### WHAT TO PRODUCE
Exactly as they appear below, repeat the lines from the one with "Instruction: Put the" through the one with "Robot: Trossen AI", and no others.

[Dataset items]
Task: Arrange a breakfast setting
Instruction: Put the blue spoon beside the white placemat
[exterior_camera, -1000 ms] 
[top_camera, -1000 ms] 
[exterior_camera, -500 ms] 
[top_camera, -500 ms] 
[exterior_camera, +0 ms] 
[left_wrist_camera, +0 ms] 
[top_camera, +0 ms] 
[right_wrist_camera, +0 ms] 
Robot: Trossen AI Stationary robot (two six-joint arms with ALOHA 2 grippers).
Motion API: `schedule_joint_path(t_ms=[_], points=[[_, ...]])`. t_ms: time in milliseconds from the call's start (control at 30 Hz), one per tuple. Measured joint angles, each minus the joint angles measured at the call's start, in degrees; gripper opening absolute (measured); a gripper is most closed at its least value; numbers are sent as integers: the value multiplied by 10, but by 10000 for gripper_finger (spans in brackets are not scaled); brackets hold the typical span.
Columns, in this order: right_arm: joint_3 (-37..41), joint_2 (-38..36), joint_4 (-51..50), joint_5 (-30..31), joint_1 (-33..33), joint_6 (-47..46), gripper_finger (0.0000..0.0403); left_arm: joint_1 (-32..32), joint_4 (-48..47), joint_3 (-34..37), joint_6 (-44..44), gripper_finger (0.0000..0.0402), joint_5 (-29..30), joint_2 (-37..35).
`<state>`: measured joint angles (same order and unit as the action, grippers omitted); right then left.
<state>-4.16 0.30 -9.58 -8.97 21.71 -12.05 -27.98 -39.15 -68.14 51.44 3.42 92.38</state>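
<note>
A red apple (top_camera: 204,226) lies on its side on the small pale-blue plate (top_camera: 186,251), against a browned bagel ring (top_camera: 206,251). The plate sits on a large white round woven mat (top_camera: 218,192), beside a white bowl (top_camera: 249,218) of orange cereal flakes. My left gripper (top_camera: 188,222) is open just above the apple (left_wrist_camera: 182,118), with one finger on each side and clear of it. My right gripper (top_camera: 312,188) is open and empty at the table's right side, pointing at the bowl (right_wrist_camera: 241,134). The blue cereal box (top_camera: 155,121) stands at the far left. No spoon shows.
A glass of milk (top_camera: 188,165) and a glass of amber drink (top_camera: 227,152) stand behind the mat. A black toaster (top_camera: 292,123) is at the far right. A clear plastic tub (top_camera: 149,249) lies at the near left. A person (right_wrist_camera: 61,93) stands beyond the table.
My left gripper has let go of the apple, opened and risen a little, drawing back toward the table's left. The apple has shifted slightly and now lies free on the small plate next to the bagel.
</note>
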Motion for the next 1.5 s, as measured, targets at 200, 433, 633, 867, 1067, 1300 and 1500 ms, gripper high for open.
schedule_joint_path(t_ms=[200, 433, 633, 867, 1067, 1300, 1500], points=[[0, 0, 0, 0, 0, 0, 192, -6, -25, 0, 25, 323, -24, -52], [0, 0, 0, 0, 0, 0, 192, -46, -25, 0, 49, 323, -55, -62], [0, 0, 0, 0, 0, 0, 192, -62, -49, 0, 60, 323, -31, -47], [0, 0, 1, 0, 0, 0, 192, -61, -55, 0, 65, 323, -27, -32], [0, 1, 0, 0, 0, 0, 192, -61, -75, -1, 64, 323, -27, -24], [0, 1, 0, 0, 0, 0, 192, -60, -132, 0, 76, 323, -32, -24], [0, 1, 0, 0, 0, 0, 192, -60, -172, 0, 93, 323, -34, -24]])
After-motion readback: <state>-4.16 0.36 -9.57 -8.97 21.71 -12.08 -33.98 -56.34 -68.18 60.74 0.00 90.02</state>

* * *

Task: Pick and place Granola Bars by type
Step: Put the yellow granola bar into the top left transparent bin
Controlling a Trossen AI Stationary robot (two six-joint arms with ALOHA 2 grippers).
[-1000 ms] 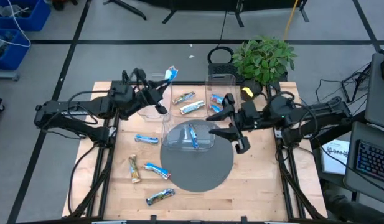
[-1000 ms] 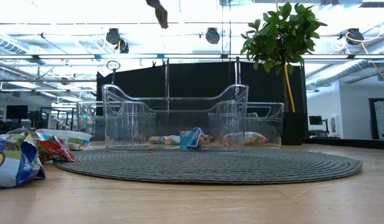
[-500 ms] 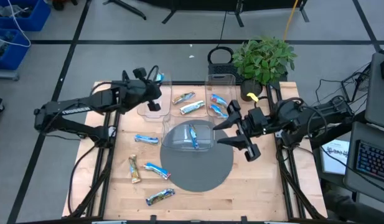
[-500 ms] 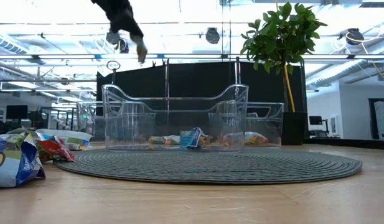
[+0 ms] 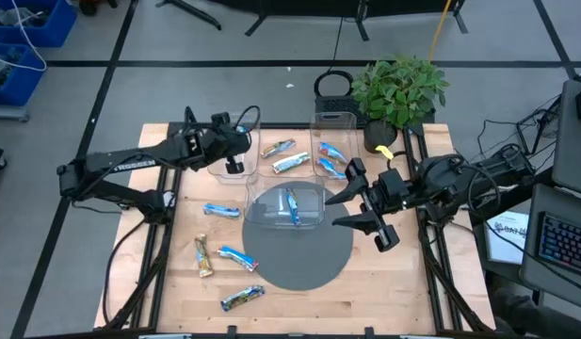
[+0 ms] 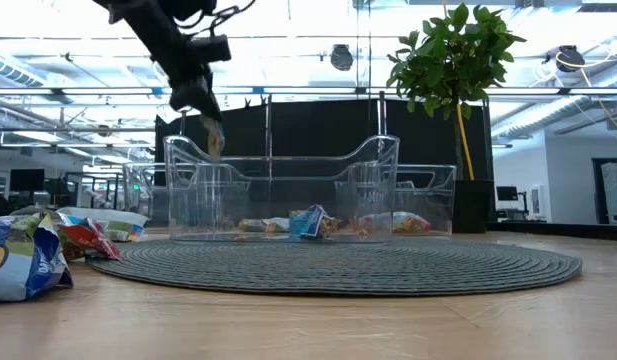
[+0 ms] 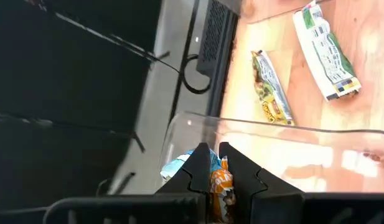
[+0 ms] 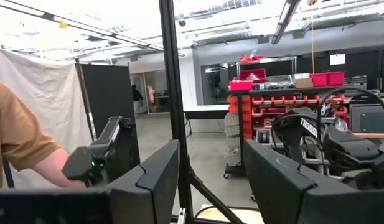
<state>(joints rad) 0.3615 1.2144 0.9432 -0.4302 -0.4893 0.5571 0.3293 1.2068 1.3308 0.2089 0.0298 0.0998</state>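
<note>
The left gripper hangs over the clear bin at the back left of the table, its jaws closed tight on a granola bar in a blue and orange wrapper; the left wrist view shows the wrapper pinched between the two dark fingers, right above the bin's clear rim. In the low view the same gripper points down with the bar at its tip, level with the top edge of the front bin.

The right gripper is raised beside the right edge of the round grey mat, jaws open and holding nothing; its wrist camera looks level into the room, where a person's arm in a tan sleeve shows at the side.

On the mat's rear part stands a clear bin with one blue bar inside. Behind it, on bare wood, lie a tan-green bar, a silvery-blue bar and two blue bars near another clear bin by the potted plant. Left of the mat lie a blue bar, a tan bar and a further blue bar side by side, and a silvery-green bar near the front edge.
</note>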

### ANSWER FOR THIS EXERCISE
Instruction: Put the blue spoon beside the white placemat
[exterior_camera, -1000 ms] 
[top_camera, -1000 ms] 
[exterior_camera, -500 ms] 
[top_camera, -500 ms] 
[exterior_camera, +0 ms] 
[left_wrist_camera, +0 ms] 
[top_camera, +0 ms] 
[right_wrist_camera, +0 ms] 
Robot: Trossen AI Stationary robot (two six-joint arms with ALOHA 2 grippers).

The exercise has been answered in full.